### WHAT THIS TASK INVOLVES
What you return must match the listing below character for character, minus any pictures.

### DATA FOR ANALYSIS
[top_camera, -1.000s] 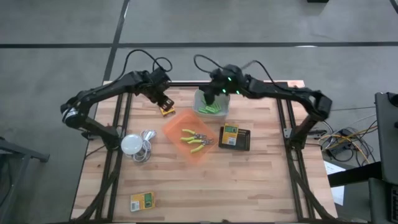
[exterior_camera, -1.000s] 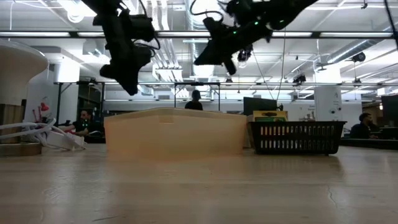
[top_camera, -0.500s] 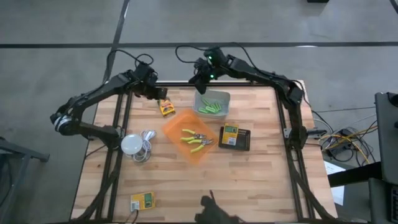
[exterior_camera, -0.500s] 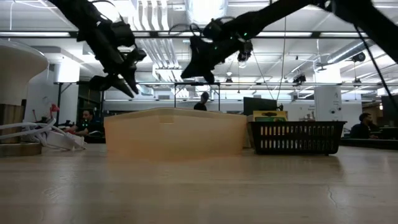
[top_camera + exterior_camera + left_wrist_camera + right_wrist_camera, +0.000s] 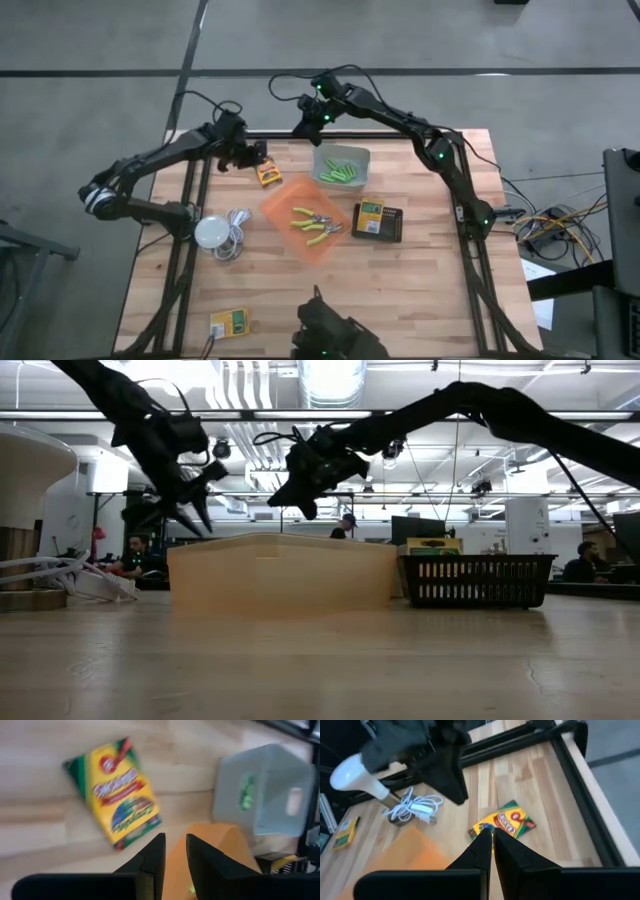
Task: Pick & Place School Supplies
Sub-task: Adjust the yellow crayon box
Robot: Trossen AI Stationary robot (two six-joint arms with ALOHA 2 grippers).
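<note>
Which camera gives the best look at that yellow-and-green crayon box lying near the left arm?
The left wrist view: the crayon box fills the frame, print visible. The right wrist view shows it smaller, the high view tiny, and the low view not at all.

crayon boxes: 3 | pliers: 2 | bins: 2

Bare table lies open along the near side. Mid-table is crowded: the orange bin, grey bin and black basket sit close together.
</note>
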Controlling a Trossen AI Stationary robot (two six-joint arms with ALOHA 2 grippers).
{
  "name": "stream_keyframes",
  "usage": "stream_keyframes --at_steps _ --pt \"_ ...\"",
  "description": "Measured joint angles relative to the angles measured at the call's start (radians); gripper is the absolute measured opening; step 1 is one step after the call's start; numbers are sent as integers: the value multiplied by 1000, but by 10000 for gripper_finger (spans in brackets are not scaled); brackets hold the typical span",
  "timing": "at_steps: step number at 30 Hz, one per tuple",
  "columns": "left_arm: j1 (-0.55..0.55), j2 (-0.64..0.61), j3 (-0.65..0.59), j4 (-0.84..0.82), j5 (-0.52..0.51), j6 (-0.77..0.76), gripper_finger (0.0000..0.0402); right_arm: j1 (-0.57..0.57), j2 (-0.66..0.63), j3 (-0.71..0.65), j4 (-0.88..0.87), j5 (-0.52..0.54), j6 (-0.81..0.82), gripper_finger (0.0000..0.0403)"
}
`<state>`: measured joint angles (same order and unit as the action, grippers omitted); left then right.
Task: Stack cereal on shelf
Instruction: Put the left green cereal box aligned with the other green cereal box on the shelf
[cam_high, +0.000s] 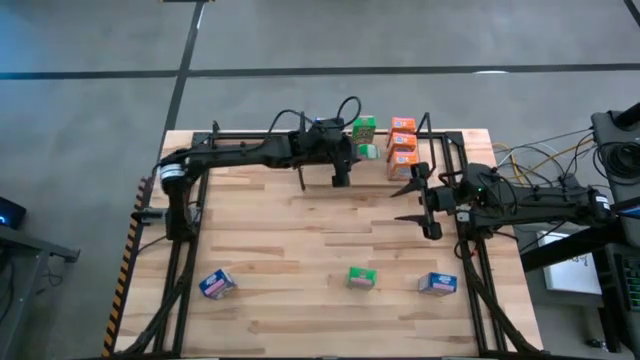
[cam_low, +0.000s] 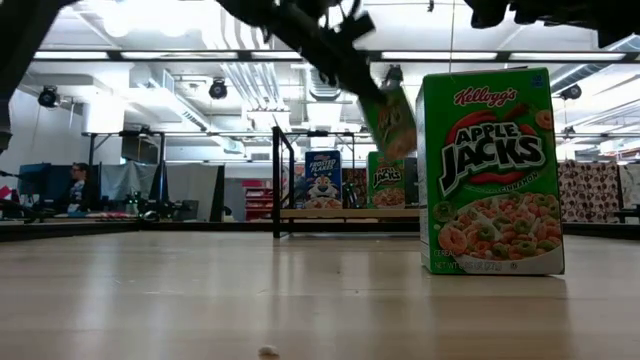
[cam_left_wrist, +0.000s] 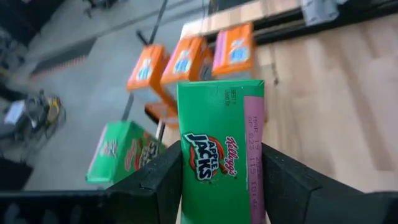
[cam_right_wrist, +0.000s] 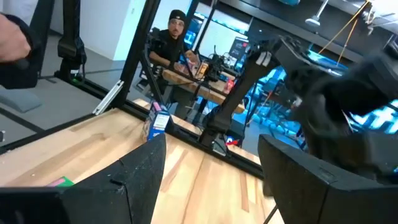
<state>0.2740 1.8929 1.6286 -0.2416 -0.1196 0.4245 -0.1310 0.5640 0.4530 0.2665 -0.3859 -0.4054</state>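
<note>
- Left gripper (cam_left_wrist: 221, 186), upper centre in the high view, is clamped on a green box (cam_left_wrist: 222, 149), long axis pointing out past the fingers.
- The shelf (cam_high: 425, 140) lies just right of it, holding orange boxes (cam_high: 403, 145) and a green one.
- Right gripper (cam_high: 412, 202), fingers apart, waits at centre right.

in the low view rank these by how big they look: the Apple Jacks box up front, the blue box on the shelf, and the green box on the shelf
1. The front Apple Jacks box, largest by far, though it stands nearest the camera.
2. and 3. The blue box and the green box on the shelf look about alike; the front box partly hides the green one, so no ranking.
</note>
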Motion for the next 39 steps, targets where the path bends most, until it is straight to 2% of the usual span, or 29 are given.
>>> stream_keyframes --at_steps 3,8,14,24,39 --pt "28 62 60 -31 7 -29 164 0 0 0 0 0 -6 244" --pt "56 167 190 -177 59 -56 164 0 0 0 1 0 -6 244" --pt "59 242 295 -265 60 -64 164 0 0 0 0 1 -12 244" --pt "63 257 306 -272 60 -89 166 0 0 0 0 1 -14 244" --pt "64 259 305 -256 59 -69 223 0 0 0 0 1 -7 244"
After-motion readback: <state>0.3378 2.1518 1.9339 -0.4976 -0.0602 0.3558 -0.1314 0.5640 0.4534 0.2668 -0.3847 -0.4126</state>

### EXERCISE ANSWER
[top_camera, -1.000s] 
[exterior_camera, -1.000s] 
[top_camera, -0.500s] 
[exterior_camera, -0.500s] 
[top_camera + exterior_camera + left_wrist_camera + right_wrist_camera, +0.000s] 
Task: Pick & Place School Supplies
Sub-task: Adjust the yellow crayon box
Robot: Trossen AI Stationary robot (two six-joint arms with ALOHA 2 grippers).
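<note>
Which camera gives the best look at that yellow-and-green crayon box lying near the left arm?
The left wrist view: the crayon box fills the frame, print visible. The right wrist view shows it smaller, the high view tiny, and the low view not at all.

crayon boxes: 3 | pliers: 2 | bins: 2

Bare table lies open along the near side. Mid-table is crowded: the orange bin, grey bin and black basket sit close together.
</note>
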Controlling a Trossen AI Stationary robot (two six-joint arms with ALOHA 2 grippers).
{
  "name": "stream_keyframes",
  "usage": "stream_keyframes --at_steps _ --pt \"_ ...\"",
  "description": "Measured joint angles relative to the angles measured at the call's start (radians); gripper is the absolute measured opening; step 1 is one step after the call's start; numbers are sent as integers: the value multiplied by 1000, but by 10000 for gripper_finger (spans in brackets are not scaled); brackets hold the typical span",
  "timing": "at_steps: step number at 30 Hz, one per tuple",
  "columns": "left_arm: j1 (-0.55..0.55), j2 (-0.64..0.61), j3 (-0.65..0.59), j4 (-0.84..0.82), j5 (-0.52..0.51), j6 (-0.77..0.76), gripper_finger (0.0000..0.0402); right_arm: j1 (-0.57..0.57), j2 (-0.66..0.63), j3 (-0.71..0.65), j4 (-0.88..0.87), j5 (-0.52..0.54), j6 (-0.81..0.82), gripper_finger (0.0000..0.0403)"
}
`<state>`: measured joint angles (same order and unit as the action, grippers omitted); left then right.
Task: Stack cereal on shelf
Instruction: Put the left green cereal box aligned with the other green cereal box on the shelf
[cam_high, +0.000s] 
[cam_low, +0.000s] 
[cam_left_wrist, +0.000s] 
[cam_right_wrist, +0.000s] 
<state>0.2740 1.8929 1.6286 -0.2416 -0.1196 0.4245 -0.1310 0.5640 0.4530 0.2665 -0.3859 -0.4054</state>
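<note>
- Left gripper (cam_left_wrist: 221, 186), upper centre in the high view, is clamped on a green box (cam_left_wrist: 222, 149), long axis pointing out past the fingers.
- The shelf (cam_high: 425, 140) lies just right of it, holding orange boxes (cam_high: 403, 145) and a green one.
- Right gripper (cam_high: 412, 202), fingers apart, waits at centre right.

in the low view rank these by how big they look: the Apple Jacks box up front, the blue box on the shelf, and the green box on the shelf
1. The front Apple Jacks box, largest by far, though it stands nearest the camera.
2. and 3. The blue box and the green box on the shelf look about alike; the front box partly hides the green one, so no ranking.
</note>
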Motion for the next 39 steps, targets where the path bends most, until it is straight to 2% of the usual span, or 29 are given.
>>> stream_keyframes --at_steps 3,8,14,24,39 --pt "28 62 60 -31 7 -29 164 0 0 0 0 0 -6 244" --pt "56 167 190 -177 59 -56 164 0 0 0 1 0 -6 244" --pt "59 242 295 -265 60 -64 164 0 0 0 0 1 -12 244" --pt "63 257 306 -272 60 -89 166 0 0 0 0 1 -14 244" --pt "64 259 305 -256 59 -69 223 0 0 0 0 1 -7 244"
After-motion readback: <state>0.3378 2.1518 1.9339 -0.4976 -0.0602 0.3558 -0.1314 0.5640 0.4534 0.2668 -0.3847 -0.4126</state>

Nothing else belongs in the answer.